Racism was an utterly alien concept to Farah before he experienced it here. Working in construction shortly after his arrival, he was once refused entry to a home where he was contracted to do a job because the owner did not want a black person in his house. Another time, he was physically thrown off a bus after a minor disagreement with the driver – again, the colour of his skin was the issue. “I thought: I’m fed up of this country. They don’t know what I’ve gone through. I’m not a burden to them; I work hard, I’ve never asked for anything from anyone, and they treat me like this?”

There was also support. Farah speaks passionately about the many people who helped him on his arrival, especially Maria Pisani, the director of Integra Foundation, who he describes as an inspiration and role-model to him. And in time, he came to find friendship also among the rest of the population. “In therapy, my psychologist challenged me to walk into a shop and just start a conversation with someone, and I was shocked at how many friends I managed to make in the community,” he says. “As soon as you have a conversation with someone, and they understand where you’re coming from, they just open up.”

Farah with Integra Foundation director Maria Pisani Photography: Jacob Sammut

“Migrants are looked at as an issue, not as people. Moreover, the government sees us as transitory: it’s always calling for bigger countries to share the burden, but some migrants are here to stay, and build a foundation for themselves. That’s why there needs to be an integration policy. We need to break the language barrier, and we need to stop looking at migrants as victims. Migrants just need to be given a level playing field, and they can contribute just as much as anyone else.”

Having been granted asylum on the basis of his sexuality, Farah’s story is not a typical one. And even today, he settles ever more into life in Malta, it throws up some unique challenges. His relationship with the Somali community in Malta, for example, is sometimes strained. “I write my columns to put migration in a positive light, to tell our stories,” he says. He has at this point got used to the negative responses his writing sometimes gets from Maltese people – some of whom seem offended by the simple thought of a migrant sharing his opinions – but that of his countrymen is harder to bear. “I’m putting myself out there so much, to bring out their stories and put their points of view across, so when I hear them speaking negatively about gays, I feel very hurt.”

Interestingly, he feels a similar disconnect when it comes to the Maltese gay community. “They have gone through so much: they’ve been put down by the government and society. But the only struggle they know is sexuality, and some of them – not all – don’t take a second to link that struggle to other struggles. I was very happy to see the civil unions bill passed, but I was torn. I thought: am I a part of this celebration?”

So what comes next for Farah?

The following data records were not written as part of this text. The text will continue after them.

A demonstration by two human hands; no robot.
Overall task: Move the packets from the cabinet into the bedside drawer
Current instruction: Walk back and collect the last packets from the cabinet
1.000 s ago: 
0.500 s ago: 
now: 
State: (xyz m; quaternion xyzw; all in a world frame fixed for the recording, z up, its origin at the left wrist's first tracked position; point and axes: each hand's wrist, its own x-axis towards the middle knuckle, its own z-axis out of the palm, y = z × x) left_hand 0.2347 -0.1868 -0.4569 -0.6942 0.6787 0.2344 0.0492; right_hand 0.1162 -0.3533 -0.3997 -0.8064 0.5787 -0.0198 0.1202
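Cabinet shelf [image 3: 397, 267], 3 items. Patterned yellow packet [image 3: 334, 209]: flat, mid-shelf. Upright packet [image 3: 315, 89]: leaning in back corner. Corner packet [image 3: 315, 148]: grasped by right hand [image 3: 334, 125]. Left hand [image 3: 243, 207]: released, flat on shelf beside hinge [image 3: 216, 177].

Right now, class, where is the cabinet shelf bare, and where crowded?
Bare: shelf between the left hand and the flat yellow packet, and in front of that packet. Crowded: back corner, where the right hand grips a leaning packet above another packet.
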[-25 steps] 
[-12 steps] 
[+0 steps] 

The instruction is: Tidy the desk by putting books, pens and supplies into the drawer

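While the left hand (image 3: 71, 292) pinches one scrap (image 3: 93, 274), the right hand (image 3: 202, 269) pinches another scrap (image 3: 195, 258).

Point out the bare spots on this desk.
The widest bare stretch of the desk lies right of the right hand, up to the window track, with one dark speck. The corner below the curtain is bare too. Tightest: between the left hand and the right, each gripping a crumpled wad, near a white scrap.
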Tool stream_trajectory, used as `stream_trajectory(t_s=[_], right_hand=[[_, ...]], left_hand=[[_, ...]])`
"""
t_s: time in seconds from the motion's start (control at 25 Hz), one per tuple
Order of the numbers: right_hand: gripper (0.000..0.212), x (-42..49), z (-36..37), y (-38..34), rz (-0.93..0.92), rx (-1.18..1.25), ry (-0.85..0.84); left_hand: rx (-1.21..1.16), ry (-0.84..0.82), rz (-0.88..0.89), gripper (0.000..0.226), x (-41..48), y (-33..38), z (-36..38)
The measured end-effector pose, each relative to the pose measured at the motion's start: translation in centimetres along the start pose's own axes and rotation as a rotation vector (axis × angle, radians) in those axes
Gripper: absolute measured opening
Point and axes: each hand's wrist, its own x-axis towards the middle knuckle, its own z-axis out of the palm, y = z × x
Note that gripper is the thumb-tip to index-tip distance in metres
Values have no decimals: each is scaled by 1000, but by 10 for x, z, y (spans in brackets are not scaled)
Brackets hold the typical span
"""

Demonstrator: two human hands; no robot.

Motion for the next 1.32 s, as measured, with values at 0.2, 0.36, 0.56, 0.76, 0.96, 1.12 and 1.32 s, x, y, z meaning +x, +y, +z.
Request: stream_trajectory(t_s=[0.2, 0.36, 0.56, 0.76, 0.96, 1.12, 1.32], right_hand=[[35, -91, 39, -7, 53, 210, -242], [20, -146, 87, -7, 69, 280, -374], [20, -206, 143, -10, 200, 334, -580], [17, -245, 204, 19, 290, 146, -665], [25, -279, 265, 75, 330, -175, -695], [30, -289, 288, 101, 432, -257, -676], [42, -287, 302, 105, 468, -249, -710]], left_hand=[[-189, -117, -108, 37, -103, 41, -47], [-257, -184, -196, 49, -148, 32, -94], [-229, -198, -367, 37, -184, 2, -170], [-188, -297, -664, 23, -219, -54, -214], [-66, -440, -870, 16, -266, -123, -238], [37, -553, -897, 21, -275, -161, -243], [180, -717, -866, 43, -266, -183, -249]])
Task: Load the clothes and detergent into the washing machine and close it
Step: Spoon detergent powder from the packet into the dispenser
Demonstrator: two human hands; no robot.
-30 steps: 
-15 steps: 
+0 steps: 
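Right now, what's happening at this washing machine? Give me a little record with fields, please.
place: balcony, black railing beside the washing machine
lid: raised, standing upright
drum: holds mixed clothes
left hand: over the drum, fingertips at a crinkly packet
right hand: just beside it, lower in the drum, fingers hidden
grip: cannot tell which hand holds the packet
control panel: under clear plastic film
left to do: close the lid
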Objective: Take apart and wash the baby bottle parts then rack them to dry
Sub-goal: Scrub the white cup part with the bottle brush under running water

It is sometimes easy to forget that he is still a teenager, and his dreams are not too different to those of any other teenager. “I want to continue writing, I want to travel the world, I want to go into fashion, and music, and business, and just try different ideas,” he says with a broad smile.

Having left secondary school when he left Kenya, Farah is also keen to continue his education, and is going back to school to study for his A-levels in September, with plans to read for a degree in International Relations after that. “One of my biggest role models is Amina Mohammed, Kenya’s Foreign Affairs Minister,” he says. “She’s in government, she’s worked in Brussels, Geneva, New York – as a woman, breaking that stereotype, and being where she is today…I want that.”

Now free at last to fully express himself, and with so much to contribute, you wouldn’t bet against him getting it.